Below is a listing. Quote from it, exactly, the lines from the one containing "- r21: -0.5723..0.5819" down to the one containing "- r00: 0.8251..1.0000", both ends included, and nothing else.

- **Data shown**
* * * * * * *

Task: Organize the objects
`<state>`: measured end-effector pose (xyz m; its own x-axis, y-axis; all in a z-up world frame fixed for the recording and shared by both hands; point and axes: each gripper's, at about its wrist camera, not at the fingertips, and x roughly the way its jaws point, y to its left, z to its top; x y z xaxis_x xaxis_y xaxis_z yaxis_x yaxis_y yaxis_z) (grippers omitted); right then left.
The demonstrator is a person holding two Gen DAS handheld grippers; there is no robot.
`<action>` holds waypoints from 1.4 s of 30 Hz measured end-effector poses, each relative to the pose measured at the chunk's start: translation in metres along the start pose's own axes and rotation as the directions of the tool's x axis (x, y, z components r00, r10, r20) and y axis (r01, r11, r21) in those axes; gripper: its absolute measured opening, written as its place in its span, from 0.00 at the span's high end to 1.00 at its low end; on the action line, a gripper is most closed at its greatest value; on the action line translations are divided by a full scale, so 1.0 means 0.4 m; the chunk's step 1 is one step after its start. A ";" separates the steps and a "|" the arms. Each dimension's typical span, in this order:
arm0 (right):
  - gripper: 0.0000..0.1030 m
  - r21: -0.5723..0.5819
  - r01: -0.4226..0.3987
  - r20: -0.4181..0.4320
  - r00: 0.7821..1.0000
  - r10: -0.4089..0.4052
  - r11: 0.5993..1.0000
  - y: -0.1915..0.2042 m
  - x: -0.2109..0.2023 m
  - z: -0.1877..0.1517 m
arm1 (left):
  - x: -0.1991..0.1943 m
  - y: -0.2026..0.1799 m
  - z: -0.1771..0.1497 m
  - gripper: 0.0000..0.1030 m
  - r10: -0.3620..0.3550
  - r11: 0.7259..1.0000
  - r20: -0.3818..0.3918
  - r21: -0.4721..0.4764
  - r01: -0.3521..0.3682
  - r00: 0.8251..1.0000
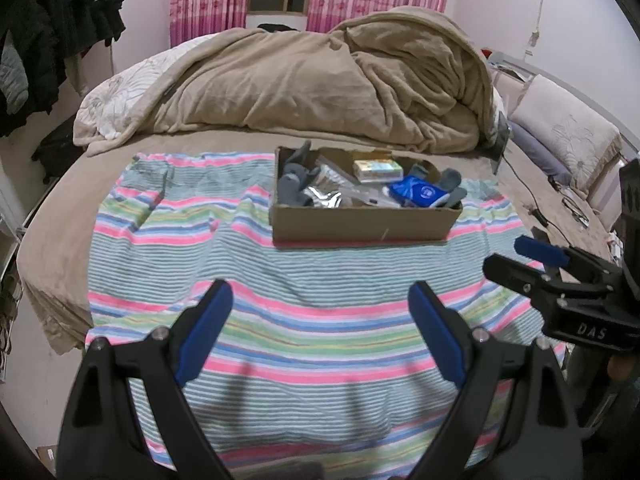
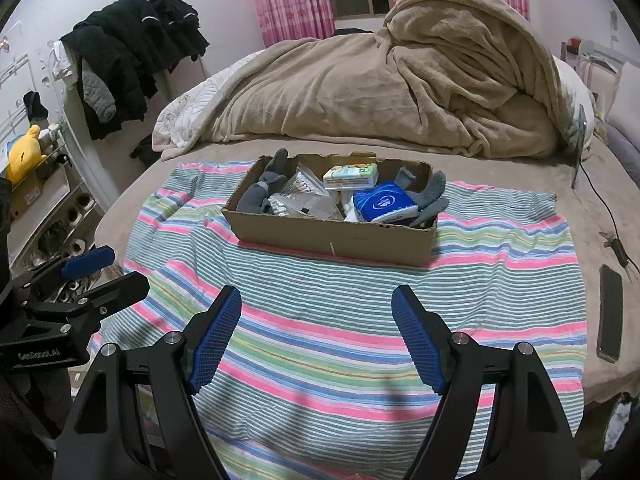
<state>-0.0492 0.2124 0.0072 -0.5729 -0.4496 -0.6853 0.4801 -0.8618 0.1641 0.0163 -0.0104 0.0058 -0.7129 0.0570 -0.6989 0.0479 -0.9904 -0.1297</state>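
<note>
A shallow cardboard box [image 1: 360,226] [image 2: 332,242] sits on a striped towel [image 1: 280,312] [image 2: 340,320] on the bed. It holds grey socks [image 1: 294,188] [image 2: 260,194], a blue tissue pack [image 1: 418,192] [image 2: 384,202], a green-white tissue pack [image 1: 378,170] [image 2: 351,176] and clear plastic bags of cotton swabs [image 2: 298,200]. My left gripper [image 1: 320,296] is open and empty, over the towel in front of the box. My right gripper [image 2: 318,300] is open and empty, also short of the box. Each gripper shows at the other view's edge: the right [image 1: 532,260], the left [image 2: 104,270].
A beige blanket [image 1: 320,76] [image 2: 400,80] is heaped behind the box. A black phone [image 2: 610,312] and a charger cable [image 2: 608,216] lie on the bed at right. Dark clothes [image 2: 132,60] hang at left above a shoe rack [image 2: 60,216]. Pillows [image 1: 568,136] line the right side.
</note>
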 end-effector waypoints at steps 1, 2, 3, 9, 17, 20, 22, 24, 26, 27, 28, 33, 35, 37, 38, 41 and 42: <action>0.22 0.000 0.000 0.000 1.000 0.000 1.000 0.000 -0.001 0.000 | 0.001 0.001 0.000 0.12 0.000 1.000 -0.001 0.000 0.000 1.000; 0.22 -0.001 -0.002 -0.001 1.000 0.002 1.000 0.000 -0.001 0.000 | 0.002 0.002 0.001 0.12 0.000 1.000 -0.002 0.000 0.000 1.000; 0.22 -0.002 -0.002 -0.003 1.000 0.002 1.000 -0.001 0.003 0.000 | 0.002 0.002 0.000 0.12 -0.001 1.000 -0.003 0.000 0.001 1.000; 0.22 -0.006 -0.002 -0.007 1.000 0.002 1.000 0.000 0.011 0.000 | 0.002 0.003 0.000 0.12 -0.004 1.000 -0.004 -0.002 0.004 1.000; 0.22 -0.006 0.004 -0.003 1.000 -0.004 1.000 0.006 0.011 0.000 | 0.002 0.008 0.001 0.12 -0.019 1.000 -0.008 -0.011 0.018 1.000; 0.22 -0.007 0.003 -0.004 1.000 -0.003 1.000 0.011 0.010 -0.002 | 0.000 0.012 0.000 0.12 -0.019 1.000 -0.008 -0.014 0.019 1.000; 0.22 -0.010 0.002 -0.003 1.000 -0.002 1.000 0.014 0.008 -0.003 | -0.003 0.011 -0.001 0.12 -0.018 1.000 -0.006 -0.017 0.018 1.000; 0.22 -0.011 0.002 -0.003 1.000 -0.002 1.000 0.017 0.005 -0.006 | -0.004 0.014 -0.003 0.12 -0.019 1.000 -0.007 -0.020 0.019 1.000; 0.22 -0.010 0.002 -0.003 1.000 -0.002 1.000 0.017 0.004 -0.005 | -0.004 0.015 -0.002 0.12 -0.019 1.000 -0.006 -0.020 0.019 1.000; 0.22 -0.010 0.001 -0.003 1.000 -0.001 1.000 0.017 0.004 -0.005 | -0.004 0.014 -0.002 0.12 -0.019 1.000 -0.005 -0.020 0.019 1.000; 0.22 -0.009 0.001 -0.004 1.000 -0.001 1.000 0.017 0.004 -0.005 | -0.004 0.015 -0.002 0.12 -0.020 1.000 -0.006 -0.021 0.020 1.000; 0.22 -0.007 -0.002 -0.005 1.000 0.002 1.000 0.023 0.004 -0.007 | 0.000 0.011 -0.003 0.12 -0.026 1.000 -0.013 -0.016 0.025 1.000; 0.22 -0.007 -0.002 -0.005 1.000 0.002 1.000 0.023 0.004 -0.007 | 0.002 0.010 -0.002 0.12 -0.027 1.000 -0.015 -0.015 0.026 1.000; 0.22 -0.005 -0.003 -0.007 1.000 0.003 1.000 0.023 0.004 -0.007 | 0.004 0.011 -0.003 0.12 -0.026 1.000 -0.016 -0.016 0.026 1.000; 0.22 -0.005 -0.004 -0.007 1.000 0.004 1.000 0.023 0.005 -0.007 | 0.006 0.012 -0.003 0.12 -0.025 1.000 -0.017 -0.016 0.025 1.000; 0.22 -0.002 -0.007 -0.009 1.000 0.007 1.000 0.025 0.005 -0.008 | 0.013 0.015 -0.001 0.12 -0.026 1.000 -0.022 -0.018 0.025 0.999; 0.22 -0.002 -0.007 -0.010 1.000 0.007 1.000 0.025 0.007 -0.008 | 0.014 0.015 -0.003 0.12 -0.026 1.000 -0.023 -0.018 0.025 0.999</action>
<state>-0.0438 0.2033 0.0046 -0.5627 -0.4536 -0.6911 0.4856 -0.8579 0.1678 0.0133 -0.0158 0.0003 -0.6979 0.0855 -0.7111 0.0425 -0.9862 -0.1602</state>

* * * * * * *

- **Answer for this exercise**
  - r21: -0.5723..0.5819
  - r01: -0.4226..0.3987
  - r20: -0.4181..0.4320
  - r00: 0.7821..1.0000
  - r10: -0.4089..0.4052
  - r11: 0.5993..1.0000
  - y: -0.1915..0.2042 m
  - x: -0.2109..0.2023 m
  - z: -0.1877..0.1517 m
arm1 (left):
  - x: -0.1991..0.1943 m
  - y: -0.2026..0.1799 m
  - z: -0.1771..0.1497 m
  - gripper: 0.0000..0.1030 m
  - r10: -0.3620..0.3550
  - r11: 0.7259..1.0000
  - r20: -0.3818..0.3918
  - r21: -0.4721..0.4764
  - r01: -0.3521..0.3682
  - r00: 0.8251..1.0000

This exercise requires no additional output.